### DATA SHOWN
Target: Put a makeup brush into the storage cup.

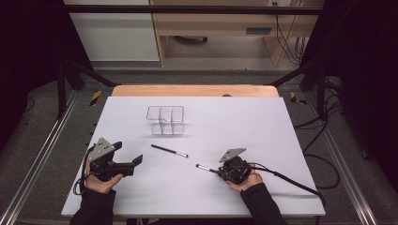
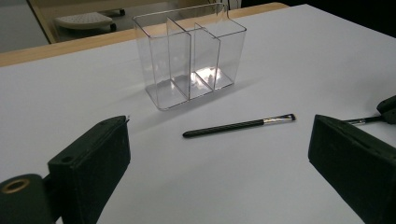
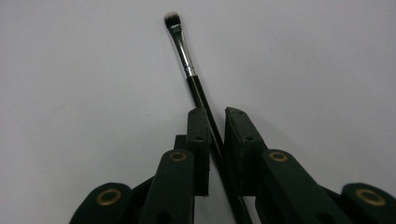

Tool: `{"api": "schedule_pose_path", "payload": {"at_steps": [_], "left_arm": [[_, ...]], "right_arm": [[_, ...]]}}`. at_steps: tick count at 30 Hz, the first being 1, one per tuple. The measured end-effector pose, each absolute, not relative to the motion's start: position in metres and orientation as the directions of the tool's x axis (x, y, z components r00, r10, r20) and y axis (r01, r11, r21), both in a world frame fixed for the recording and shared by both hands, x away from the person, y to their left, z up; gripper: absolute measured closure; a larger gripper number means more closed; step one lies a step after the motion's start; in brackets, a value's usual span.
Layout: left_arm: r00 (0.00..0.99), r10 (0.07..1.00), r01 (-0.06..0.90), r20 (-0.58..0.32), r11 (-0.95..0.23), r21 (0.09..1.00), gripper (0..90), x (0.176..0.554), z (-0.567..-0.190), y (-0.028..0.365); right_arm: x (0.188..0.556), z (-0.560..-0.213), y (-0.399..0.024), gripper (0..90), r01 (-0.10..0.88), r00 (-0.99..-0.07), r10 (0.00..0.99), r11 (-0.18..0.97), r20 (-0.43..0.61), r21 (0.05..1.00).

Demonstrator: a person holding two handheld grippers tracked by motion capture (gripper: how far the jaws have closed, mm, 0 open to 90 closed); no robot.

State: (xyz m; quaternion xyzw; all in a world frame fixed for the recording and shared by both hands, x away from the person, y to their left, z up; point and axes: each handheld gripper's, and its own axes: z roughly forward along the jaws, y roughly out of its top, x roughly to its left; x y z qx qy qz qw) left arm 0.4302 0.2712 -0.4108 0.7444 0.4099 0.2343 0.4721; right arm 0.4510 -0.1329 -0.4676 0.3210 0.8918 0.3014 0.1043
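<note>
Gripping unmarked brush (image 3: 187, 65), right claw (image 3: 215, 116)

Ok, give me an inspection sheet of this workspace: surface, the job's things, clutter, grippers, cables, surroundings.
Surface: white table top, flat, on a wooden table.
Job's things: clear organizer with three compartments, upright, nothing in it; one brush lying flat in front of it; second brush held by its handle, bristle end pointing away from the jaws.
Clutter: nothing seen.
Grippers: left gripper open, holding nothing, aimed toward the organizer; right gripper shut on the second brush.
Cables: black cable trailing from the right gripper across the table top's right corner.
Surroundings: black frame, grey floor, wooden furniture behind.
</note>
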Motion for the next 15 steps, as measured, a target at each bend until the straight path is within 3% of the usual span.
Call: {"api": "schedule_pose_path", "payload": {"at_steps": [15], "left_arm": [[0.554, 0.832, 0.39, -0.042, -0.215, 0.895, 5.0, 0.43, -0.4106, 0.2707]], "right_arm": [[0.4448, -0.4678, -0.1313, 84.3, 0.558, -0.737, 0.674, 0.569, 0.047, 0.603]]}}
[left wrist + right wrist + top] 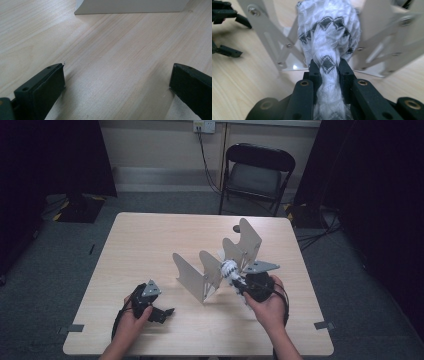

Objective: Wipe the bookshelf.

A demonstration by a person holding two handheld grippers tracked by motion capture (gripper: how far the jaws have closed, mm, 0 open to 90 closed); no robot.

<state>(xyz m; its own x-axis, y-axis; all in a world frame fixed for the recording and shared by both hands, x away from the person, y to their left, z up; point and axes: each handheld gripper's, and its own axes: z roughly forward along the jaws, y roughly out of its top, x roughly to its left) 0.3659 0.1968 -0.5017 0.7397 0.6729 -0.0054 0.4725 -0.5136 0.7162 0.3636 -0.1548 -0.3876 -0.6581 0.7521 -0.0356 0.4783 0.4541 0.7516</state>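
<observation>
A beige folding rack [217, 260] with several upright panels stands across the middle of the table. My right gripper [239, 285] is shut on a white rolled cloth with a black zigzag pattern [229, 269], held at the rack's near side between two panels. In the right gripper view the cloth [328, 32] bulges out past the fingertips [315, 68], with the rack's metal struts [272, 32] on both sides. My left gripper [167, 312] rests on the table at the front left, open, with bare wood between its jaws [117, 82]. A rack panel's foot [130, 6] lies ahead of it.
The light wooden table [150, 240] has bare room at the back left. A black folding chair [257, 170] stands behind the far edge. Cables [312, 237] lie on the grey floor at the right. Tape marks [324, 325] sit at the front corners.
</observation>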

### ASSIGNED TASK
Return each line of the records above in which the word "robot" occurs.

### THE ANSWER
Demonstrator: a person holding two handheld grippers tracked by motion capture (gripper: how far the jaws have closed, mm, 0 open to 90 closed); no robot.
A demonstration by a person holding two handheld grippers tracked by motion capture (gripper: how far the jaws have closed, mm, 0 open to 90 closed); no robot.

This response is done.